Font and Colors of the Emblem
The branding of the international trade network has undergone very significant changes. The only thing she retained was restraint. There are no bright colors and an abundance of details in it. On the sign, as well as on the logo, only the name was always present. At first, it was black and white, and then it became colorful. The fanciful symbols are replaced by the most simple and understandable letters.

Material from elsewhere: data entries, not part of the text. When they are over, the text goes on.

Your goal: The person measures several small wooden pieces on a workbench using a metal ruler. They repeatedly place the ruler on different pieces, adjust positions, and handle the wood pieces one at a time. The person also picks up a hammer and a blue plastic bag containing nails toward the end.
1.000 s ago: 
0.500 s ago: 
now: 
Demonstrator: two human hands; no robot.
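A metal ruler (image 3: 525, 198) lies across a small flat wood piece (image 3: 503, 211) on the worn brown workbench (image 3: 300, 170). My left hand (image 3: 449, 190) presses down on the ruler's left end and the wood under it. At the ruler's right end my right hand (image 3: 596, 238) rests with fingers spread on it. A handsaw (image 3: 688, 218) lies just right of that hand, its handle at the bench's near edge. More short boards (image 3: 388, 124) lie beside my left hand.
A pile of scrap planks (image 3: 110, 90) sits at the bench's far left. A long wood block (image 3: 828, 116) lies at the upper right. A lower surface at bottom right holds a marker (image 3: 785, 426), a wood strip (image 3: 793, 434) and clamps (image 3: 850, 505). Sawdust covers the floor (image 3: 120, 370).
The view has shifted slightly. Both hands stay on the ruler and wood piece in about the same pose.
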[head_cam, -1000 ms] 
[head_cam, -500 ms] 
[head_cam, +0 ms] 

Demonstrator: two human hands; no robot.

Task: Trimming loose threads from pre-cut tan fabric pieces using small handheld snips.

This brand has used several types of typefaces in its logo. Moreover, she paid great attention to them because the logo served as an entrance sign. Early versions were dominated by a font reminiscent of Couplet CF Bold by Connary Fagen Type Design. Then another was introduced – with individually designed symbols in the Old English style. The modern logo uses the Myriad Pro-Bold typeface by Carol Twombly and Robert Slimbach for Adobe Systems. It’s a simple, bold sans serif with the W, a, and t slightly tweaked.
The brand range now consists of blue (lettering) and yellow (sun-shaped icon). Previously, it was black and white and red, dark gray, purple, and brown.